Questa reazione inizia entro pochi minuti, ma è completa dopo 16 ore. Quindi lascia incubare per quel periodo di tempo in una condizione di luce libera. Una volta individuati i punti desiderati in cui vengono rilevate le bande, lavare il vetrino con 50 millilitri di tampone TE per fermare la reazione.
E poi completare il nostro processo di disidratazione precedentemente mostrato e il processo di montaggio per la gomma neutra. Le figure uno e due dimostrano il metodo di rivestimento della gelatina di alluminio cromato per le sezioni di paraffina e il metodo di incorporamento per il profilo di espressione di FKBP12 e DmFKBP12 nello sviluppo di embrioni di Drosophila. La figura tre mostra la distribuzione proteica degli anticorpi rilevati FKBP12 negli stadi del blastoderma cellulare sinciziale.
Da questi risultati istochimici, si può vedere che l'espressione di FKBP12 è meno polarizzata nel blastoderma sinciziale, quindi inizia a localizzarsi all'interno della membrana basale sotto l'epitelio del trofoectoderma informa il gradiente con più espressione trovata nei poli anteriore e posteriore. La figura quattro, che segue le fasi iniziali e tardive della relazione gassosa dell'embrione di Drosophila, mostra che la proteina FKBP12 si limita a determinati componenti architettonici del tessuto embrionale primitivo. Con una distribuzione extracellulare inferiore a quella osservata nelle fasi embrionali gastro embrionali precoci e tardive.

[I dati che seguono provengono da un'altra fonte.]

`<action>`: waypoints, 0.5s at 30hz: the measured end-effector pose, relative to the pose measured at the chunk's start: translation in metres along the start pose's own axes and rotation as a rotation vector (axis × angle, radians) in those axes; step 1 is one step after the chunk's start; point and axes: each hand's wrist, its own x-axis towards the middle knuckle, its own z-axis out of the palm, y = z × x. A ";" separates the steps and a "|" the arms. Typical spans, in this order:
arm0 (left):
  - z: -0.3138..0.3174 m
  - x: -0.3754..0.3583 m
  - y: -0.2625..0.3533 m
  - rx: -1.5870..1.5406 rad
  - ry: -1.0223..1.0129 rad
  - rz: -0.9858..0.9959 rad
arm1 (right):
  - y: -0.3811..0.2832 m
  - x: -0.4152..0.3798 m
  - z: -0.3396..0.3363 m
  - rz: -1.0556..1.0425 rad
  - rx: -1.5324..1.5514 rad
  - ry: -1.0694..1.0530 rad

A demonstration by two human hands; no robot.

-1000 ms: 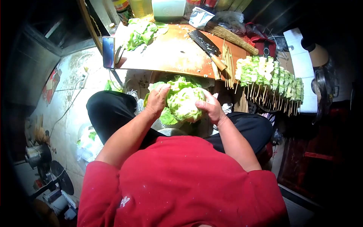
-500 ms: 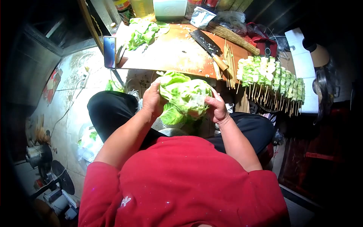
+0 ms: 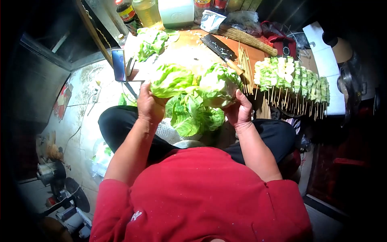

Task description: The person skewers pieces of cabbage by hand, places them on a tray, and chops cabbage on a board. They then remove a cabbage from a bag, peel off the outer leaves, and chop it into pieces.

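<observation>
My left hand [image 3: 151,104] is closed on a loose bunch of bright green cabbage leaves [image 3: 173,80] over the near edge of the board. On the other side, my right hand [image 3: 240,108] grips a paler cabbage head [image 3: 219,85], thumb on its near side and fingers hidden beneath. A narrow gap shows between the two pieces. Below them, more dark green cabbage leaves [image 3: 188,117] lie between my knees, apparently on a white net-like bag [image 3: 167,133].
On the wooden board [image 3: 189,42] are a cleaver [image 3: 219,47], bare bamboo skewers [image 3: 245,66], a straw brush [image 3: 250,40] and leaves [image 3: 151,43]. Skewered cabbage [image 3: 292,78] is lined up at right. A phone [image 3: 119,65] stands at left; bottles [image 3: 128,16] stand behind.
Both hands have moved forward and apart. The cabbage, one bundle before, is now parted into leaves in the left hand and a head in the right. The lower leaves show more fully.
</observation>
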 end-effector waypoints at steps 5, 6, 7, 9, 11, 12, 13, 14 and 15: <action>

È interessante notare che la distribuzione dinamica delle proteine sopra descritta non è accompagnata da corrispondenti cambiamenti nei livelli mrI di FKBP12 come visto nella figura cinque. Indicare che l'espressione proteica è il risultato di un meccanismo molecolare post-trascrizionale ancora sconosciuto. La segnalazione del calcio mediata dal recettore della rianodina è una via fondamentale in molti processi fisiologici e patologici di animali vertebrati e invertebrati.
Le mutazioni in questo gene sono note per causare molti disturbi fisiologici che portano a malattie o morte cardiaca precoce. Tuttavia, il ruolo che questo gene svolge nello sviluppo precoce di Drosophila è stato difficile da studiare. Come componente di transito dell'embrione, l'embrione ricco di lipidi e il corion ricco di chitina, rendono difficili gli studi sull'espressione proteica ed embrionale nello sviluppo precoce della Drosophila.

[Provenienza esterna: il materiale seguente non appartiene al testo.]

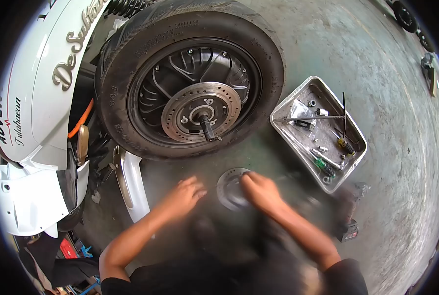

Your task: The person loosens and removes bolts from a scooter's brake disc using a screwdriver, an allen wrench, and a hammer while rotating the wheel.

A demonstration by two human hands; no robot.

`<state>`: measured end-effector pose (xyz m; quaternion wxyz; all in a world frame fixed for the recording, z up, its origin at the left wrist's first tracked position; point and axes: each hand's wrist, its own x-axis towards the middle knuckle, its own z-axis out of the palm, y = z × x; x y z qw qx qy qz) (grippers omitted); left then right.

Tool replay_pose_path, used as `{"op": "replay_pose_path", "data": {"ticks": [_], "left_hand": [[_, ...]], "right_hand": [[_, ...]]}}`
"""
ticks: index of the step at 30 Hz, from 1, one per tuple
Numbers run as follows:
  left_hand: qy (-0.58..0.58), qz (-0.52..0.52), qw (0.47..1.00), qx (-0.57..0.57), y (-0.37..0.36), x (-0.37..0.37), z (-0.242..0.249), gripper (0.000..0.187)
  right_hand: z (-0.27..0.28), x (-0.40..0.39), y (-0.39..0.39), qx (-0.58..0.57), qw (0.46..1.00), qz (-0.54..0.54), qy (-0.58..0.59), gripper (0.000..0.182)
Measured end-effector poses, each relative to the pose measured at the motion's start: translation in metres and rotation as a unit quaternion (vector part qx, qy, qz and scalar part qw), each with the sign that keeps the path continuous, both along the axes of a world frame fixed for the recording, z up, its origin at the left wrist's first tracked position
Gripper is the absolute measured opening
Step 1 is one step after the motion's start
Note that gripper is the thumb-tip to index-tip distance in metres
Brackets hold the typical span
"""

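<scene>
My right hand is closed at the right edge of a round metal disc, which is smeared by motion. What the fingers of that hand grip is partly hidden. To the left of the disc, my left hand is raised with bent fingers, blurred, and I cannot make out anything in it. Beyond both hands lies a wheel with a black tyre. A drilled brake disc sits around its hub, and an axle sticks out from the centre.
A metal tray with screwdrivers, sockets and a small plastic bag stands at the right. White scooter bodywork fills the left side, with a white and gold panel near my left forearm. A power tool lies at lower right.
</scene>
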<state>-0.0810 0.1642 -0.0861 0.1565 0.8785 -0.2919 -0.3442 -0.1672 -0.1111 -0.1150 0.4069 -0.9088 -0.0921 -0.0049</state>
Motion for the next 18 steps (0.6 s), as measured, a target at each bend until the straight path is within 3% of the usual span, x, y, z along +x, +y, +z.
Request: {"op": "replay_pose_path", "data": {"ticks": [2,3,5,7,18], "left_hand": [[-0.017,0.043,0.998,-0.050,-0.026,0.031,0.076,0.023],[-0.104,0.040,0.990,-0.087,-0.029,0.042,0.098,0.019],[-0.242,-0.004,0.965,-0.099,-0.041,0.065,0.141,0.020],[-0.306,-0.019,0.949,-0.067,-0.049,0.085,0.171,0.021],[-0.381,-0.057,0.921,-0.051,-0.051,0.121,0.175,0.021]], "right_hand": [[0.004,0.026,0.000,0.044,0.987,-0.057,-0.143,0.025],[0.019,0.044,0.002,0.064,0.975,-0.083,-0.198,0.026],[0.042,0.079,0.007,0.071,0.950,-0.143,-0.268,0.024],[0.050,0.113,0.014,0.096,0.941,-0.161,-0.283,0.023],[0.063,0.151,0.024,0.105,0.935,-0.199,-0.273,0.022]]}}
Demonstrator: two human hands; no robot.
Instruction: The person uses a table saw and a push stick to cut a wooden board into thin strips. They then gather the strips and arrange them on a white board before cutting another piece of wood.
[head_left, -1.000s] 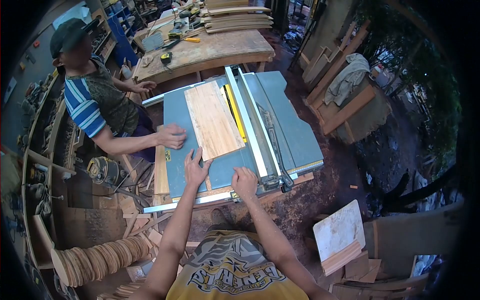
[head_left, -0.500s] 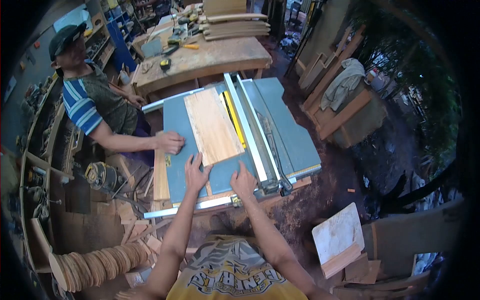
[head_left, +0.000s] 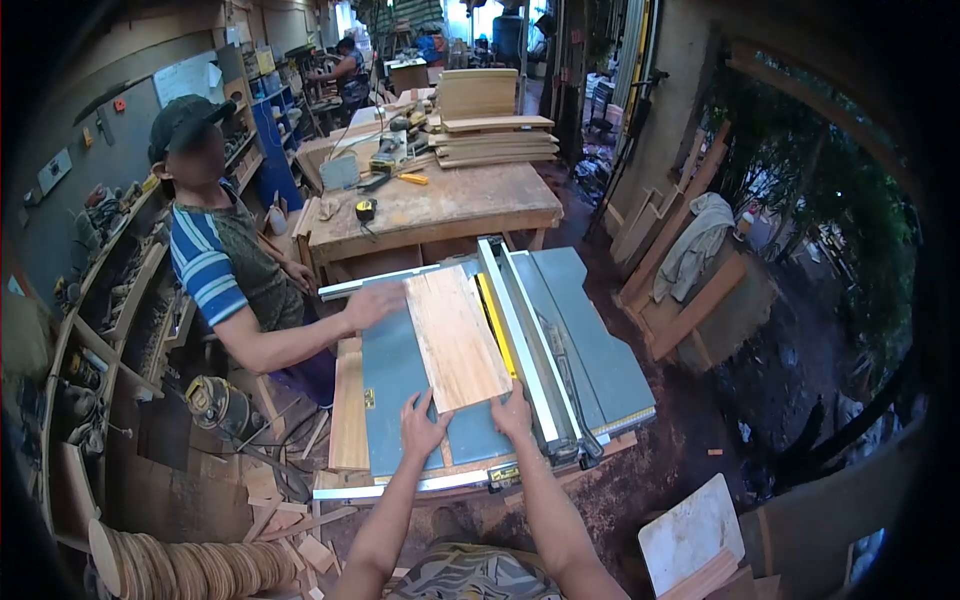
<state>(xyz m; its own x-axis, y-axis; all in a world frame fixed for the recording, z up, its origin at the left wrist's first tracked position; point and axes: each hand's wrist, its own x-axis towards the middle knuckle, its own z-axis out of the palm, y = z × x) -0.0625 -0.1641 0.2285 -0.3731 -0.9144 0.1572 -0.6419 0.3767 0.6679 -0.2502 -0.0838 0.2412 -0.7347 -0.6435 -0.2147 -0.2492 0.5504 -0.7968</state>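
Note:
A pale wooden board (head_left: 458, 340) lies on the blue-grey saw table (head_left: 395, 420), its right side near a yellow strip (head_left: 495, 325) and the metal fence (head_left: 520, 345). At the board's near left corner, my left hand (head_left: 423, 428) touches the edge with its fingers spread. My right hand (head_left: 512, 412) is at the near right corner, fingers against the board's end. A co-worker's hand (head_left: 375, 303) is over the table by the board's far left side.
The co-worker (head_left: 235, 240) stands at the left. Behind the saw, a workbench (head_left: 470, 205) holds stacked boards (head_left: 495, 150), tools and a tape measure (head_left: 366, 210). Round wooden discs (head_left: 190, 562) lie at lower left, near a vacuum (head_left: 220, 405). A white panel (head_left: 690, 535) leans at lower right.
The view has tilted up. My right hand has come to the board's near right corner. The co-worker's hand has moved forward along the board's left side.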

Il rivestimento del vetrino, l'incorporamento dell'embrione e le tecniche immunoistochimiche descritte in questo articolo ci hanno permesso di studiare in dettaglio la distribuzione dinamica della proteina del recettore della rianodina e dell'mRNA. Condividiamo queste tecniche e la speranza che permetteranno ad altri di studiare altre proteine durante le prime fasi di sviluppo della Drosophila.